# Well this stinks ...



## Rockman! (Feb 3, 2009)

I seriously swear that my Wii Point card is not working.

I've tried the number at least 10 times.


----------



## Grawr (Feb 3, 2009)

Don't bother elaborating at all.

We totally can help you with your problem, considering all the information you've provided for us.


----------



## QNT3N (Feb 3, 2009)

What do you think we can do about it?

Might wanna change the title there, buddy.


----------



## Rockman! (Feb 3, 2009)

Well I'm ashamed of wasting this 20 bucks.

I have no idea _what_ to do ...


----------



## Grawr (Feb 3, 2009)

QNT3N said:
			
		

> What do you think we can do about it?
> 
> Might wanna change the title there, buddy.


I edited it for him.

Because I'm so very kind.

EDIT: Oh! It seems he's...edited it himself, and replaced my edit.  D :


----------



## Grawr (Feb 3, 2009)

RockmanEXE said:
			
		

> Well I'm ashamed of wasting this 20 bucks.
> 
> I have no idea _what_ to do ...


You might, y'know, wanna' tell us what's actually happening. What the error message is, etc...

You could just be typing the number in wrong, for all we know.


----------



## Rockman! (Feb 3, 2009)

The error code said 
"There is a problem transacting your card, please try again."
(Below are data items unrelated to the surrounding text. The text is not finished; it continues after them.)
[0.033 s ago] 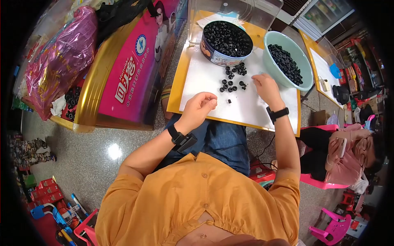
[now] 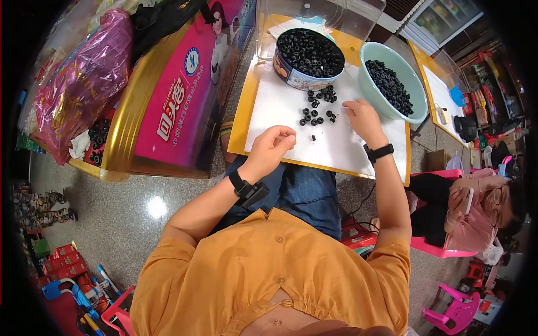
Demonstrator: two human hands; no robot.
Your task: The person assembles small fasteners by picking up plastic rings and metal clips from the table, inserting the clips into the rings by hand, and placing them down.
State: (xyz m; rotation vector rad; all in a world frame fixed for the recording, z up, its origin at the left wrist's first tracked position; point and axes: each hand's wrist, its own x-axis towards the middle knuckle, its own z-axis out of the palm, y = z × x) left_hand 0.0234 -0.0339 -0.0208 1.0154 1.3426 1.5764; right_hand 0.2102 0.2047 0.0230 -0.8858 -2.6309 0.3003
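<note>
My left hand (image 2: 270,149) hovers over the near edge of the white board (image 2: 274,106), fingers curled and thumb pressed to the fingertips; whatever they may hold is hidden. My right hand (image 2: 361,117) is beside the loose black rings (image 2: 314,113), its index finger and thumb a little apart with nothing visible between them. Between the hands lies one small black piece (image 2: 313,138). More black ring-shaped parts cluster (image 2: 323,96) in front of a round tin (image 2: 305,82), which is filled with similar parts.
A pale green basin (image 2: 420,106) of black rings stands at the right. Behind the tin is a clear plastic box (image 2: 358,14). A pink and gold counter (image 2: 168,112) flanks the left side. To the right, a person in pink (image 2: 476,213) sits holding a phone.
My right hand has shifted very slightly to the left. My left hand and the black parts look the same.
</note>
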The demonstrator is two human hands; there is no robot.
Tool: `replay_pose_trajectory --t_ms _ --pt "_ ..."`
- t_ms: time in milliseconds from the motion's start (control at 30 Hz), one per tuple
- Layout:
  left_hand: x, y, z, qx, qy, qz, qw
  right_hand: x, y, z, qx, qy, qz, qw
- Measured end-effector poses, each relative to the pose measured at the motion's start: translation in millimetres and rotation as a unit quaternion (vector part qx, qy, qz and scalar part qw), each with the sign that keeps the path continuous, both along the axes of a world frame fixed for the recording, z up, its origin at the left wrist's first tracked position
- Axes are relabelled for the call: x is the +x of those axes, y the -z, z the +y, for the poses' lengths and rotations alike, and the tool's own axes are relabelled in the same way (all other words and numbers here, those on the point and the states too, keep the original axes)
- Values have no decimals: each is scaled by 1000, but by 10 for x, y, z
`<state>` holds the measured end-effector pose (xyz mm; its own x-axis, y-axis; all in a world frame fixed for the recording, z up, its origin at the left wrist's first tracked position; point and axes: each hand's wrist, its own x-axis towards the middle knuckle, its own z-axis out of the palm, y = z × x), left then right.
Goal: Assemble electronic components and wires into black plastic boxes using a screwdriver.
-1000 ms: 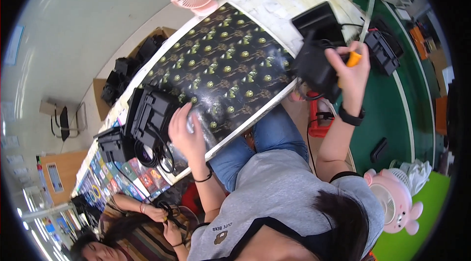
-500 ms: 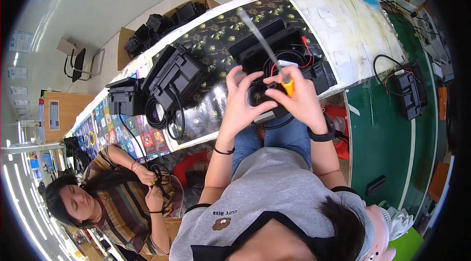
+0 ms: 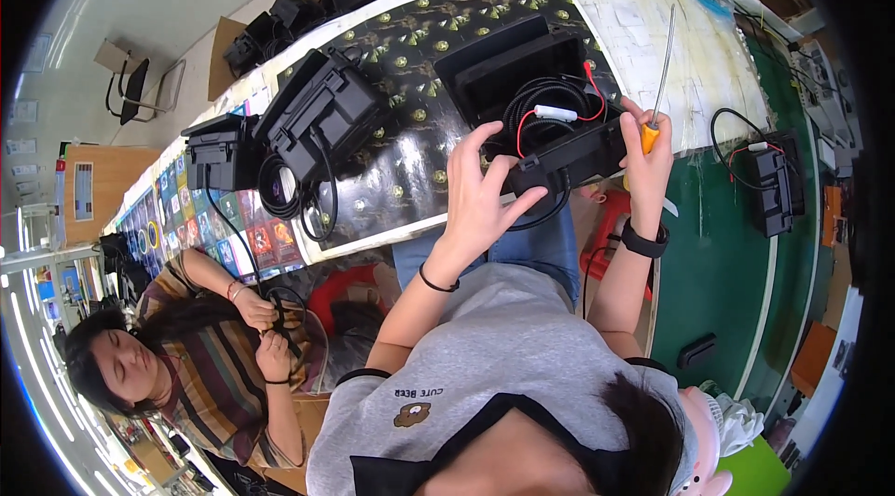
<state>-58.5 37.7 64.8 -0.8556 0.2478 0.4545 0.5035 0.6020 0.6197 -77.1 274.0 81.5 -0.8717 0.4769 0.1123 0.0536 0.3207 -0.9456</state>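
Note:
A black plastic case (image 3: pixel 571 153) stands open at the table's front edge, its lid tipped back. Coiled black cable (image 3: pixel 545 104) and red leads with a white connector piece (image 3: pixel 557 113) lie inside it. By the case's left front corner is my left hand (image 3: pixel 477 196), thumb and fingers spread apart; whether it touches the case I cannot tell. At the right end, my right hand (image 3: pixel 650 158) grips a screwdriver by its orange-yellow handle (image 3: pixel 649 138), its long metal shaft pointing up. The fingertips of that hand are close against the case's end.
Two more black cases (image 3: pixel 322 114) (image 3: pixel 219 153) with cables stand to the left on the table. Behind them a carton (image 3: pixel 224 62) holds several cases. One case (image 3: pixel 774 184) lies on the green surface at right. A co-worker (image 3: pixel 224 356) at lower left handles a black cable.
My right hand has moved right, away from my left, and the screwdriver's shaft now leans up to the right. The case's front has come into view between my hands.

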Motion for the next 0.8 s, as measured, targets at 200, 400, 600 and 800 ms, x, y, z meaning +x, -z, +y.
replay_pose_trajectory --t_ms 200,400,600,800 --pt "25 130 -238 -89 -4 147 985 19 187 37 -176 -96 5 980" --pt "35 269 -594 -122 -22 176 977 -36 410 -155 -252 -183 8 950" --pt "55 -31 -684 -180 40 181 966 -27 551 -88 -265 -254 32 930" --pt "-169 -146 -557 -39 104 133 985 14 640 -82 -240 -268 63 931"
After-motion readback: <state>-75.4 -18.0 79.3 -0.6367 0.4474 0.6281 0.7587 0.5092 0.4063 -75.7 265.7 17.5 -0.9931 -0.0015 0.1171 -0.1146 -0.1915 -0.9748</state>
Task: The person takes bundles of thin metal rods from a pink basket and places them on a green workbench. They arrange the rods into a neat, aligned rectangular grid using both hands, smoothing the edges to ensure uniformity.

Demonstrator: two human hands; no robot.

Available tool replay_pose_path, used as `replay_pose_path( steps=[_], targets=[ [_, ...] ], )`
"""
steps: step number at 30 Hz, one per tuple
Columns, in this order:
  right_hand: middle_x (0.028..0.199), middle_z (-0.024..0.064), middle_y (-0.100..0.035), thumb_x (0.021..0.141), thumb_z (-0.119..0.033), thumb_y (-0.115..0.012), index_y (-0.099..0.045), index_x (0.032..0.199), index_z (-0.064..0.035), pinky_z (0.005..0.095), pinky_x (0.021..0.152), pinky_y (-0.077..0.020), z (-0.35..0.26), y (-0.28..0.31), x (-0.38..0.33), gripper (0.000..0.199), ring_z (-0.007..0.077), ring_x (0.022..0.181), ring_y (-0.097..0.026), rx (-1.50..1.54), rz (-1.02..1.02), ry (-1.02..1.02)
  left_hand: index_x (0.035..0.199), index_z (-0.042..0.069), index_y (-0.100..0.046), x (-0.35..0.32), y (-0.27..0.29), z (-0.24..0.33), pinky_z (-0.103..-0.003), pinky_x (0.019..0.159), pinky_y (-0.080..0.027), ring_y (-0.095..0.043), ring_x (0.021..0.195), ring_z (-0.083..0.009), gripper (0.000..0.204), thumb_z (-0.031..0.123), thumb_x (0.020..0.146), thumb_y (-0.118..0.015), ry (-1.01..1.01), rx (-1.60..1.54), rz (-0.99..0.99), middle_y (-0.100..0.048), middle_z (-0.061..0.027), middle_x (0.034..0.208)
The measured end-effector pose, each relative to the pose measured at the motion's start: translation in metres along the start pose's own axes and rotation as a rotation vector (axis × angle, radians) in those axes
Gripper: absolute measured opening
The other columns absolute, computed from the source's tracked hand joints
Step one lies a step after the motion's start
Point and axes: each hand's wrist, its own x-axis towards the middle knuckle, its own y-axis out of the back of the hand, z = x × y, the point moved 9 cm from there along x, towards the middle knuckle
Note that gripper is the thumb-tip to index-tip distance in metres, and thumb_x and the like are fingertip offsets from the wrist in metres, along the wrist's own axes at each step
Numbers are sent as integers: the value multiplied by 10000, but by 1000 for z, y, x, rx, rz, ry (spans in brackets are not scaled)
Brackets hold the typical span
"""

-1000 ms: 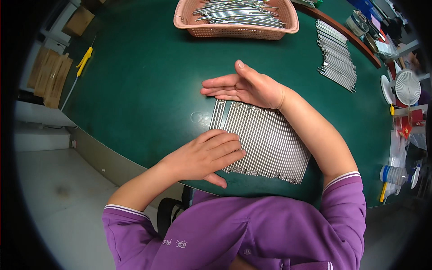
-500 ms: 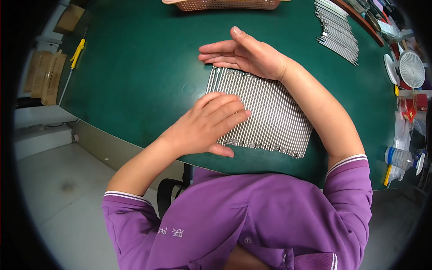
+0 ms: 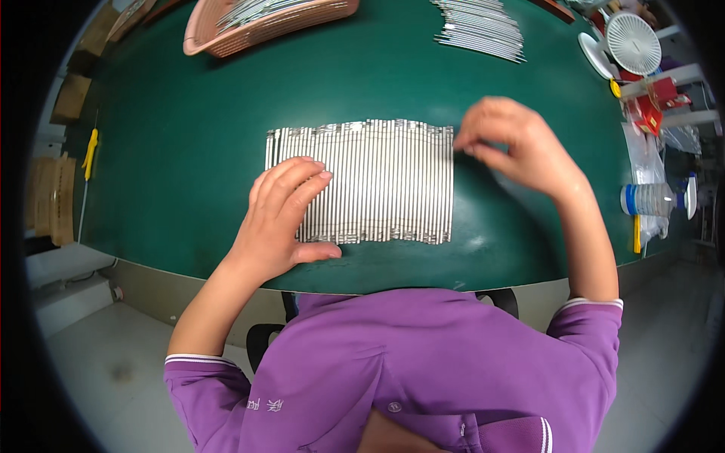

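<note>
A row of thin silvery metal rods (image 3: 377, 181) lies side by side on the green table in front of me, their ends forming slightly wavy edges. My left hand (image 3: 279, 211) rests over the left part of the row, fingers stretched out across the rods and thumb lying near their lower ends. At the row's upper right corner is my right hand (image 3: 517, 143), its fingers curled in toward the thumb. Its fingertips come close to the last rod; whether they touch it or hold anything small is hidden.
Beyond the row stand a pink basket (image 3: 279, 26) with more rods and a loose batch of rods (image 3: 479, 30). A yellow-handled tool (image 3: 90, 155) lies at the left edge. On the right are a white fan (image 3: 633, 44) and a spray bottle (image 3: 649, 199).
My right hand has left the rods' far ends and come round to the right side, its fingers now curled. The row sits straighter. My left hand stays on it; the view has shifted.
</note>
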Motion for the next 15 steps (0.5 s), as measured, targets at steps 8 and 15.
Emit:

And I've tried it 12 times now ...
Yeah, an extra 2.


----------



## Tyeforce (Feb 3, 2009)

Grawr said:
			
		

> RockmanEXE said:
> 
> 
> 
> ...


Why do you have to be so rude? Sure, maybe he should've given us a little more info, but you don't have to be so hard on him.


----------



## QNT3N (Feb 3, 2009)

If it doesnt work, it doesnt work. Its not one of those things where you can fix it and it will work.

Unless of course your typing it wrong.

@Tyeforce: STOP COMPLAINING ABOUT RUDENESS. ITS GETTING ON MY NERVES.


----------



## Rockman! (Feb 3, 2009)

I'm definitely not reading the card wrong.
That's for sure.


----------



## Tyeforce (Feb 3, 2009)

QNT3N said:
			
		

> If it doesnt work, it doesnt work. Its not one of those things where you can fix it and it will work.
> 
> Unless of course your typing it wrong.
> 
> @Tyeforce: STOP COMPLAINING ABOUT RUDENESS. ITS GETTING ON MY NERVES.


Well, there are a lot of rude people here. I can't believe one of them is a mod. This should be a nice community. It's an ANIMAL CROSSING forum, after all!


----------



## Grawr (Feb 3, 2009)

Tyeforce said:
			
		

> Grawr said:
> 
> 
> 
> ...


Being "rude" wasn't my intention. But if you read it that way, so be it.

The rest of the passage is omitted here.